Patients who have progressed on both PCV and temozolomide should be considered for a clinical trial. Newer agents, such as bevacizumab (a monoclonal antibody against vascular endothelial growth factor [VEGF]) are being evaluated for efficacy in anaplastic gliomas. A recent retrospective evaluation of single-agent bevacizumab was performed in 22 adults with recurrent 1p/19q codeleted anaplastic oligodendroglioma. Fifteen patients (68%) showed a partial radiographic response, with median time to progression of 6.75 months and median survival of 8.5 months. Other standard chemotherapy agents including irinotecan, carboplatin, paclitaxel, and etoposide plus cisplatin have failed to show survival benefit in patients with relapsed anaplastic gliomas.

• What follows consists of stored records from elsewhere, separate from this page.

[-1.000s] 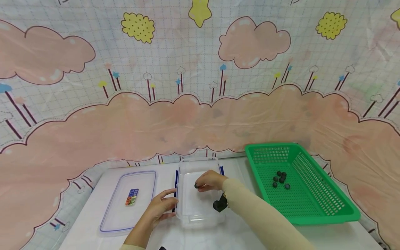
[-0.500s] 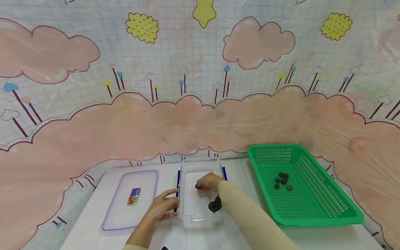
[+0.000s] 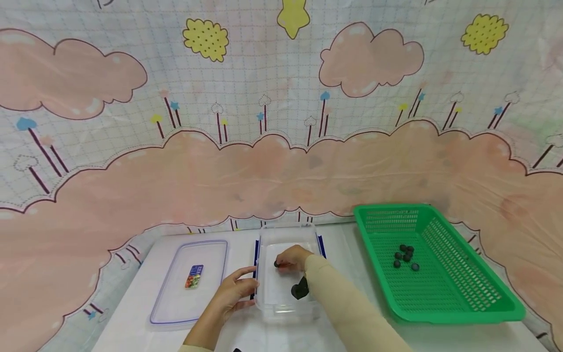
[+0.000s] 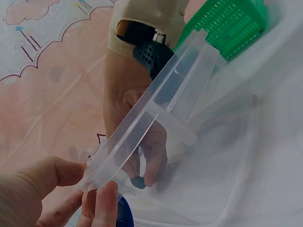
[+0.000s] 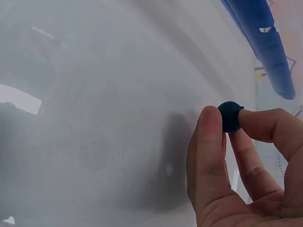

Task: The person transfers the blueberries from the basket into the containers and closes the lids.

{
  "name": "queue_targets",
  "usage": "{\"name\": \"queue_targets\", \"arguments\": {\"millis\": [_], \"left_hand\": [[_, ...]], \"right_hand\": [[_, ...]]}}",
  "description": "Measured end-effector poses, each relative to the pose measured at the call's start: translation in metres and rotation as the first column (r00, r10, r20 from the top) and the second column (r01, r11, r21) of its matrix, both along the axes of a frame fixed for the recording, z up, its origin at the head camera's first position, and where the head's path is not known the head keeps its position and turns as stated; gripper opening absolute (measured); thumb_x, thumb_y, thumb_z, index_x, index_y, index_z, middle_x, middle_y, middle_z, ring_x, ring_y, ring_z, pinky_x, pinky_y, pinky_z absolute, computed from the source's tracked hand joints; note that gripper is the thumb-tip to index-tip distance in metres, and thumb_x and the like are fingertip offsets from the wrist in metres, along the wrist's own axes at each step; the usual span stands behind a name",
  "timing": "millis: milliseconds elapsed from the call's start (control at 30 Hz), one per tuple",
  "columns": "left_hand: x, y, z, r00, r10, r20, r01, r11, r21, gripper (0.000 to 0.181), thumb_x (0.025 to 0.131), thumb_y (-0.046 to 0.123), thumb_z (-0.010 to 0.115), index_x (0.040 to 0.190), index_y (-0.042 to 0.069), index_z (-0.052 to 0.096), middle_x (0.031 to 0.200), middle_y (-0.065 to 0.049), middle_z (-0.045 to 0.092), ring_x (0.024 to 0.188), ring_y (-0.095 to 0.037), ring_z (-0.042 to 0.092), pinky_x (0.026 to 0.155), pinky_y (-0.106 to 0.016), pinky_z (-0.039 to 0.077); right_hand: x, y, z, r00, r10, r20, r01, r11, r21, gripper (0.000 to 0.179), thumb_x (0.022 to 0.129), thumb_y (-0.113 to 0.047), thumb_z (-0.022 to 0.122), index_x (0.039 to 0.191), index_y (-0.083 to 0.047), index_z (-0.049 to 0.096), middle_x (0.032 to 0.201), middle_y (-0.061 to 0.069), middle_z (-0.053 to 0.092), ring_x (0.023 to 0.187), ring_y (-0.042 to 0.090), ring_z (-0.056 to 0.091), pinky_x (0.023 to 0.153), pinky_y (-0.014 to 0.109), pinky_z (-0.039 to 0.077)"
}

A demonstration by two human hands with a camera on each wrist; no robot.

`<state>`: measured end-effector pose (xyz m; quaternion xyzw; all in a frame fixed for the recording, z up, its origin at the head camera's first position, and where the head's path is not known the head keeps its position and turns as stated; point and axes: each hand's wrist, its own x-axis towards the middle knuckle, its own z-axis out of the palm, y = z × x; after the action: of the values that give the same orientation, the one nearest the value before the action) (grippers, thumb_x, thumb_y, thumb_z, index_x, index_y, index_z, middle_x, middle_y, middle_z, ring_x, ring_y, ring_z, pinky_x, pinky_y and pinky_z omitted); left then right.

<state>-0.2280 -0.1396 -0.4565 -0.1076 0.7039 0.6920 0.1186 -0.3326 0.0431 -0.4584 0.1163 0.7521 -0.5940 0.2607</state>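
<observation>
My right hand (image 3: 293, 257) reaches into a clear plastic box (image 3: 273, 292) and pinches one dark blueberry (image 5: 229, 117) between thumb and fingertips. In the right wrist view the berry hangs over the box's pale floor, near a side wall. My left hand (image 3: 234, 293) grips the box's left side. The left wrist view shows its thumb above the rim and curled fingers below. Through the clear wall in that view, the blueberry (image 4: 138, 182) shows at the right fingertips.
A green slotted basket (image 3: 444, 293) stands to the right with several blueberries (image 3: 406, 257) on its floor. Left of the box lies a clear lid (image 3: 169, 303) with a blue edge and a colourful label (image 3: 194, 276). Blue clips (image 5: 262, 45) hang on the box's sides. A patterned cloth rises behind.
The right hand has moved slightly left inside the box, the blueberry still in its fingers. The left hand keeps its place on the box. The head view has shifted a little left.
</observation>
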Motion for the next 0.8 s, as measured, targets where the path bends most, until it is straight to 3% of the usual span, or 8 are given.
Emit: {"name": "queue_targets", "arguments": {"millis": [233, 400, 567, 667, 800], "left_hand": [[0.000, 0.002, 0.000, 1.000, -0.004, -0.006, 0.004, 1.000, -0.004, 0.055, 0.085, 0.007, 0.068, 0.137, 0.002, 0.052, 0.106, -0.013, 0.062, 0.095, -0.027, 0.063, 0.064, -0.032, 0.059], [-0.001, 0.001, -0.001, 1.000, 0.017, -0.007, -0.017, 1.000, -0.002, 0.054, 0.084, 0.006, 0.068, 0.136, 0.002, 0.054, 0.104, -0.012, 0.063, 0.093, -0.026, 0.062, 0.064, -0.032, 0.059], [0.000, -0.001, -0.002, 1.000, 0.027, -0.008, -0.027, 1.000, -0.001, 0.054, 0.085, 0.005, 0.067, 0.137, 0.002, 0.053, 0.107, -0.013, 0.062, 0.096, -0.028, 0.061, 0.065, -0.032, 0.060], [0.000, -0.002, -0.002, 0.999, 0.036, -0.014, -0.036, 0.999, -0.003, 0.054, 0.085, 0.006, 0.067, 0.137, 0.003, 0.053, 0.109, -0.014, 0.061, 0.099, -0.030, 0.061, 0.066, -0.033, 0.060], [0.000, -0.002, -0.003, 0.999, 0.041, -0.017, -0.041, 0.999, -0.010, 0.054, 0.085, 0.006, 0.068, 0.137, 0.003, 0.054, 0.107, -0.013, 0.062, 0.098, -0.030, 0.062, 0.065, -0.033, 0.060]], "right_hand": [[0.000, -0.002, -0.002, 1.000, 0.000, 0.005, 0.000, 1.000, -0.023, 0.014, 0.082, 0.006, 0.066, 0.095, 0.009, 0.067, 0.080, 0.010, 0.063, 0.069, 0.015, 0.062, 0.077, 0.028, 0.059], [-0.005, 0.002, 0.012, 0.996, 0.087, -0.028, -0.087, 0.996, 0.017, 0.018, 0.085, 0.000, 0.068, 0.101, 0.008, 0.068, 0.093, 0.015, 0.065, 0.077, 0.019, 0.064, 0.079, 0.029, 0.059], [-0.023, 0.028, 0.061, 0.974, 0.164, -0.154, -0.180, 0.979, -0.098, 0.028, 0.092, 0.001, 0.059, 0.116, 0.016, 0.060, 0.111, 0.021, 0.062, 0.103, 0.032, 0.063, 0.094, 0.037, 0.054], [-0.038, 0.064, 0.093, 0.955, 0.171, -0.242, -0.208, 0.969, -0.134, 0.027, 0.094, 0.002, 0.053, 0.115, 0.017, 0.056, 0.101, 0.015, 0.060, 0.097, 0.029, 0.063, 0.095, 0.037, 0.053], [-0.053, 0.133, 0.124, 0.940, 0.145, -0.309, -0.176, 0.982, -0.074, 0.023, 0.096, -0.002, 0.051, 0.113, 0.013, 0.054, 0.096, 0.009, 0.055, 0.084, 0.015, 0.059, 0.087, 0.028, 0.054]]}}
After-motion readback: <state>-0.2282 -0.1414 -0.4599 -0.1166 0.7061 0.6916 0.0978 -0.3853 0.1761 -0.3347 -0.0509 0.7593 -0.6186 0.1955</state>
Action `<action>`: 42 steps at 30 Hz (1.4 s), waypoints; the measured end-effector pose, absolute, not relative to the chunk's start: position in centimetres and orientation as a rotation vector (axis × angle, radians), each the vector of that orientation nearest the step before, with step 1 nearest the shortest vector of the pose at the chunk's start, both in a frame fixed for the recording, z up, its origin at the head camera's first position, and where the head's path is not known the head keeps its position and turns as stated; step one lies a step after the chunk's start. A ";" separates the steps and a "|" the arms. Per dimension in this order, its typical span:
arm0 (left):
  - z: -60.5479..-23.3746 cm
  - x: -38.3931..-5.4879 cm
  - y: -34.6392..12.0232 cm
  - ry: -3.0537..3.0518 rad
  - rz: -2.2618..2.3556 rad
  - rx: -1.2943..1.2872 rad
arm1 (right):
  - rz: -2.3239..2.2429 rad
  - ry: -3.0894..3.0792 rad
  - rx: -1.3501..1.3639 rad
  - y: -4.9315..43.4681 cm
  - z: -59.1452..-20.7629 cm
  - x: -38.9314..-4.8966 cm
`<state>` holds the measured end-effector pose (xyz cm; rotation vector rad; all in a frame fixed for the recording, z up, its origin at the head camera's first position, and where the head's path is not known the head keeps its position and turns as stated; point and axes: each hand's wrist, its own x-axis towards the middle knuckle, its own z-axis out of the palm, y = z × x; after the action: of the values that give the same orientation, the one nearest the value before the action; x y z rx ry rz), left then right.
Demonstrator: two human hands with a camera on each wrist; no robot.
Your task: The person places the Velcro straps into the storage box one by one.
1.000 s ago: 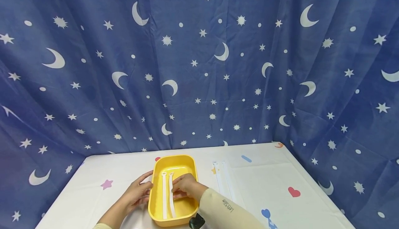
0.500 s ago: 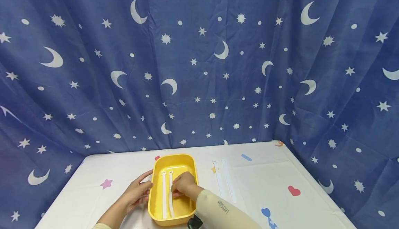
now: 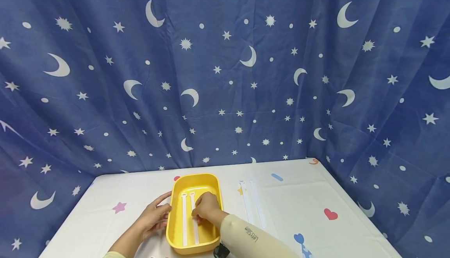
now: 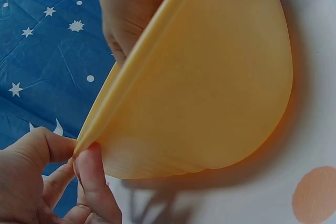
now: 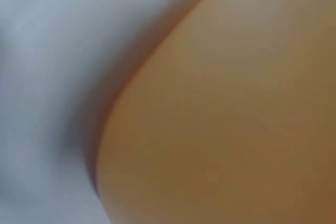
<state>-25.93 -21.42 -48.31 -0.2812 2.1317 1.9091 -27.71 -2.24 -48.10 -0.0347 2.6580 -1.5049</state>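
In the head view, a yellow open-topped tray [image 3: 193, 249] with rounded corners stands on the table. Two long white straps [image 3: 184, 221] with slotted heads lie lengthwise side by side in it. My left hand [image 3: 152, 216] grips the tray's left rim, and the left wrist view shows thumb and fingers [image 4: 94, 174] pinching that edge. Reaching in from the right, my right hand [image 3: 207, 206] holds the right-hand strap [image 3: 196, 233] near its middle, its fingertips partly hidden. The tray's blurred outer wall [image 5: 220, 114] fills most of the right wrist view.
Two more white straps [image 3: 257, 203] lie on the white patterned tablecloth [image 3: 281, 215] to the right of the tray. A blue curtain [image 3: 211, 74] with moons and stars hangs behind and along the sides. A dark object [image 3: 221, 250] shows below my right forearm.
The right-hand strap has gone from bowed to straight, its lower end shifting slightly right with my right hand's small movement. My left hand stays on the rim.
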 end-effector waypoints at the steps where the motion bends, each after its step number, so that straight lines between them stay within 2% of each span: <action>1: -48.3 -25.9 -21.4 2.135 1.910 -0.283 | -1.495 2.660 -0.044 -2.2 -47.7 -27.7; 13: -48.0 -25.8 -21.8 2.136 1.910 -0.310 | -1.495 2.569 -0.131 0.0 -40.8 -29.2; 23: -48.3 -25.8 -21.8 2.132 1.912 -0.315 | -1.508 2.624 -0.052 5.8 -37.8 -32.3; 32: -48.0 -25.9 -21.4 2.150 1.906 -0.333 | -1.512 2.677 0.126 12.5 -38.8 -33.2; 42: -48.0 -25.7 -21.3 2.145 1.906 -0.308 | -1.531 2.681 0.345 17.3 -43.1 -33.0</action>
<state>-25.69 -21.25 -47.96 -0.3084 2.1445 1.9060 -32.96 17.32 -43.10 0.3453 2.6808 -1.5307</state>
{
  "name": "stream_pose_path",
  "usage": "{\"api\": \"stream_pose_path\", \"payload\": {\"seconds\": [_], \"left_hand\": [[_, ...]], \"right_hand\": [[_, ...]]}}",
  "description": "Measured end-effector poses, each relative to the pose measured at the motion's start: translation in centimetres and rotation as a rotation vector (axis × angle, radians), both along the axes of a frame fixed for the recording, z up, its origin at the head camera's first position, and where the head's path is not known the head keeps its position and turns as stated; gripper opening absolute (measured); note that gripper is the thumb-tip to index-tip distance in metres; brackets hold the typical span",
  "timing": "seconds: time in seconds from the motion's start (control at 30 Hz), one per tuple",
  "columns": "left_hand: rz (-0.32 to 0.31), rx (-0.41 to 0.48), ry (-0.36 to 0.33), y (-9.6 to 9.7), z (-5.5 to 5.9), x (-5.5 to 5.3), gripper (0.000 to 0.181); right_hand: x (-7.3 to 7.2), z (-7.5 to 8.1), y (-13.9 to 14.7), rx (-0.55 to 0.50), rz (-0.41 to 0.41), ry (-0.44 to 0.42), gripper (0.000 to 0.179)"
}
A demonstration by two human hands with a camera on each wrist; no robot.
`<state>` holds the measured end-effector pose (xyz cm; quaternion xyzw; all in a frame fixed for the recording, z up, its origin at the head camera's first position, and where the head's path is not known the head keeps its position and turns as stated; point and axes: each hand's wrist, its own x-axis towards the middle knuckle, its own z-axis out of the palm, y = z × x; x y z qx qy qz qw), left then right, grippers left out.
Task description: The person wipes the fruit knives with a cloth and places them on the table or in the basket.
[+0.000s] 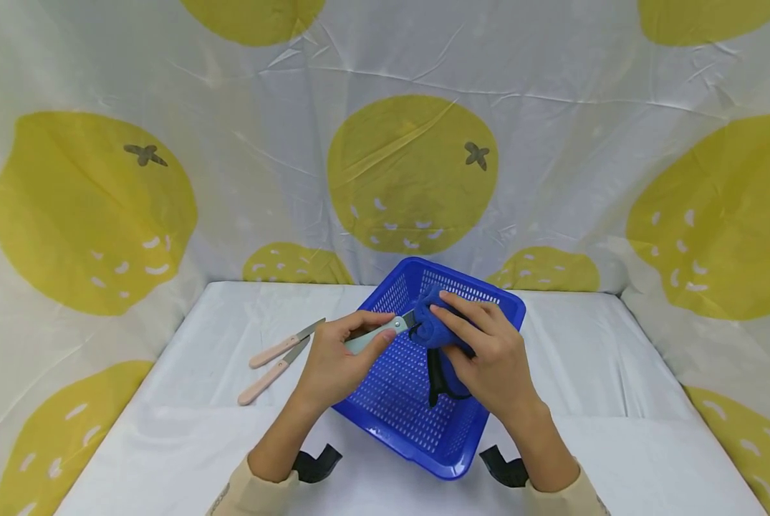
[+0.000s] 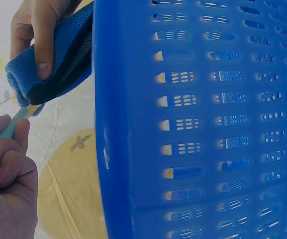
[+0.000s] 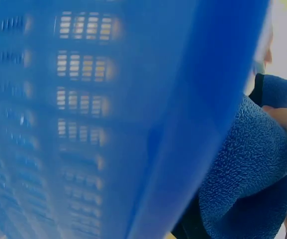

Current standard of care for chemotherapy

For patients with anaplastic gliomas, temozolomide has been found to be at least as effective as the PCV regimen, with significantly less toxicity, improved ease of administration, and better tolerability. Because of this, temozolomide is now considered to be the first-line chemotherapy agent for anaplastic gliomas. The conventional dosing for temozolomide is 200 mg/m ² /d once daily for 5 days in 28-day cycles, up to 9 months. If a patient has treatment failure with temozolomide, PCV or bevacizumab can be considered as salvage agents.